→ **Problem statement**
Reproduce the complete listing without any deviation.

•••

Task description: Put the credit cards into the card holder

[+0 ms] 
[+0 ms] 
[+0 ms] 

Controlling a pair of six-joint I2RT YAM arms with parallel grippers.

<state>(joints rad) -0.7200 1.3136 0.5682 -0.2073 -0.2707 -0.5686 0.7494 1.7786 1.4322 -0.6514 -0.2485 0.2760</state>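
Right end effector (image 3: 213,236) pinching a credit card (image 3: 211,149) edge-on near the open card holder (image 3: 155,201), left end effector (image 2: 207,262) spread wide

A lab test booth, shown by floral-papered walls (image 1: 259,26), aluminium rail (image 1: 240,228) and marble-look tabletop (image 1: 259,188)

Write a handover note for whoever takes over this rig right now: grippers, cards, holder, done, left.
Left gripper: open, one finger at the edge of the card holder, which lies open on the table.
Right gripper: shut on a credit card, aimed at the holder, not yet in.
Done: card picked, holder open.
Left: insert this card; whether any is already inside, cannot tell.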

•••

→ **Response below**
Task description: Put the credit cards into the card holder

[+0 ms] 
[+0 ms] 
[+0 ms] 

Controlling a pair of six-joint I2RT YAM arms with parallel grippers.

<state>(joints rad) -0.7200 1.3136 0.5682 -0.2073 -0.2707 -0.5686 0.7494 1.7786 1.4322 -0.6514 -0.2485 0.2760</state>
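Right end effector (image 3: 213,236) pinching a credit card (image 3: 211,149) edge-on near the open card holder (image 3: 155,201), left end effector (image 2: 207,262) spread wide

A lab test booth, shown by floral-papered walls (image 1: 259,26), aluminium rail (image 1: 240,228) and marble-look tabletop (image 1: 259,188)

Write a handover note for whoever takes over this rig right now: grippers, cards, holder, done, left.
Left gripper: open, one finger at the edge of the card holder, which lies open on the table.
Right gripper: shut on a credit card, aimed at the holder, not yet in.
Done: card picked, holder open.
Left: insert this card; whether any is already inside, cannot tell.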

The exercise has been carried out in full.